Hunt through the lines below for the string "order" and copy each one that has it.

BEGIN PROVIDED MATERIAL

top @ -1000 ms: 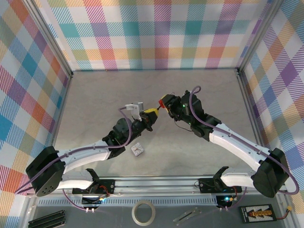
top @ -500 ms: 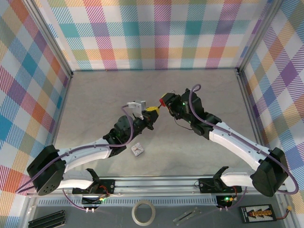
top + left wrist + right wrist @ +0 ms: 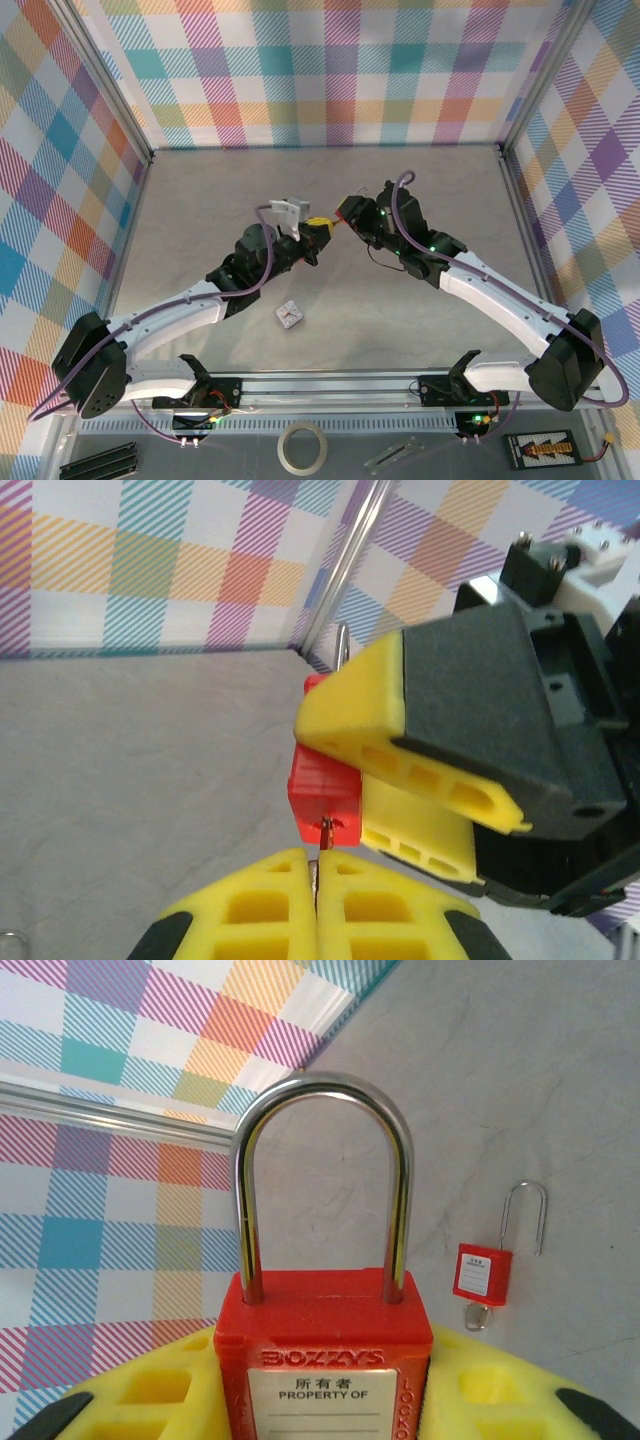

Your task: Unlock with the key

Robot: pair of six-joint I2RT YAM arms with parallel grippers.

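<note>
A: Which step are you on?
B: Insertion, I'd say. Your left gripper (image 3: 318,872) pinches the key (image 3: 326,827), its tip at the base of the red padlock (image 3: 325,1365), which your right gripper (image 3: 346,212) clamps. The shackle (image 3: 325,1085) is closed.
A: Next?
B: Line it up, push it home, then turn.

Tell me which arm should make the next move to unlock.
Left. The left gripper is shut on the key, its tip at the underside of the red padlock, which the right gripper clamps by the body.
</note>
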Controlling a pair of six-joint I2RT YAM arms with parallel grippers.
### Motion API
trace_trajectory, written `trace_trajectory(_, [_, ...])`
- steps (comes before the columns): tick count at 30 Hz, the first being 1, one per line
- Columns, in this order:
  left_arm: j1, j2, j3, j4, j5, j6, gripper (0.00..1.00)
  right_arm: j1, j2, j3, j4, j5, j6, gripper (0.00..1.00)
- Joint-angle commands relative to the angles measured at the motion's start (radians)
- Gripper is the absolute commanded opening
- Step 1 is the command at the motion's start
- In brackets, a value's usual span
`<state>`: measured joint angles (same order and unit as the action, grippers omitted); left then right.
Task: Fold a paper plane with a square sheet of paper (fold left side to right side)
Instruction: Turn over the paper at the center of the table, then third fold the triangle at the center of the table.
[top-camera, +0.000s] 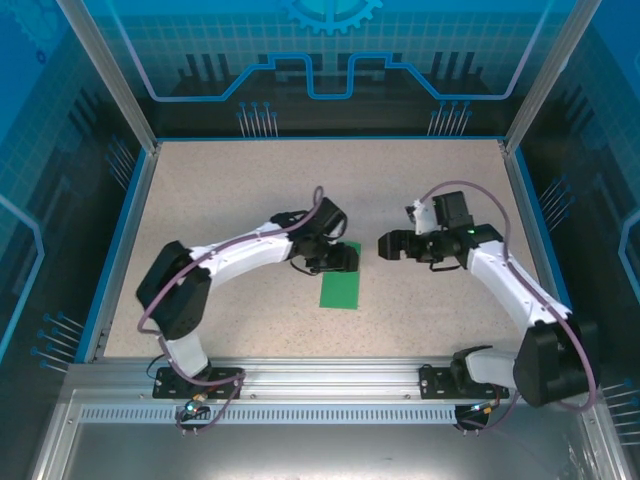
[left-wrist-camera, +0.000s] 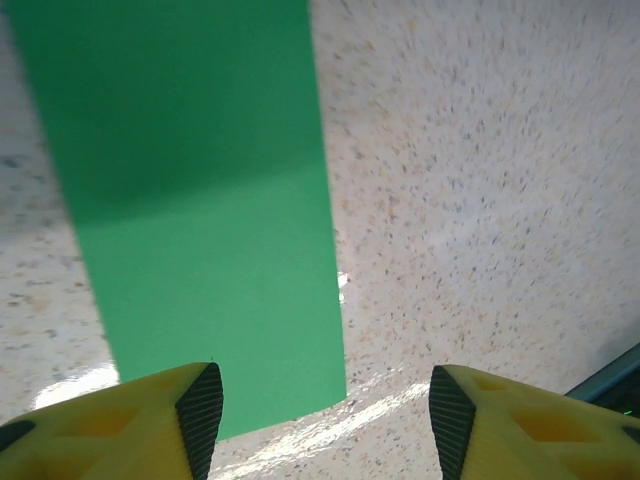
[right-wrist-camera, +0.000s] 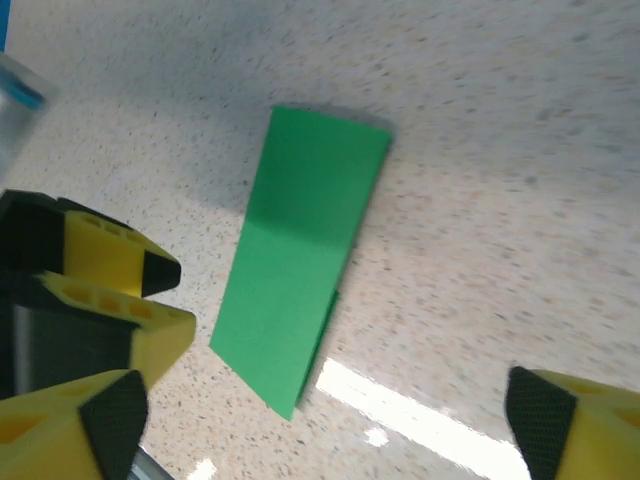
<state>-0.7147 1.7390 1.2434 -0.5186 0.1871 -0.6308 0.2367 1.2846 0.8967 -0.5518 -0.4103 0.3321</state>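
From above, I see the green paper lying flat near the middle of the table, a narrow folded strip with its far end hidden under my left gripper. The left wrist camera shows that gripper's fingers parted with nothing between them, and the strip is cut off at the top there. My right gripper stands wide open just right of the paper, with bare table beyond it. Its wrist view shows a second layer peeking out along one long edge.

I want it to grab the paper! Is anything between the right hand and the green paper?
No, nothing visible. Just bare table lies between the right hand and the green paper.
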Motion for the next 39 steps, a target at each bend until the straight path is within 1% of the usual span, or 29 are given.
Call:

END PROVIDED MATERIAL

* **OUTPUT FOR THIS TASK**:
- Columns, in this order:
`<state>`: measured joint angles (same order and unit as the action, grippers omitted); left then right.

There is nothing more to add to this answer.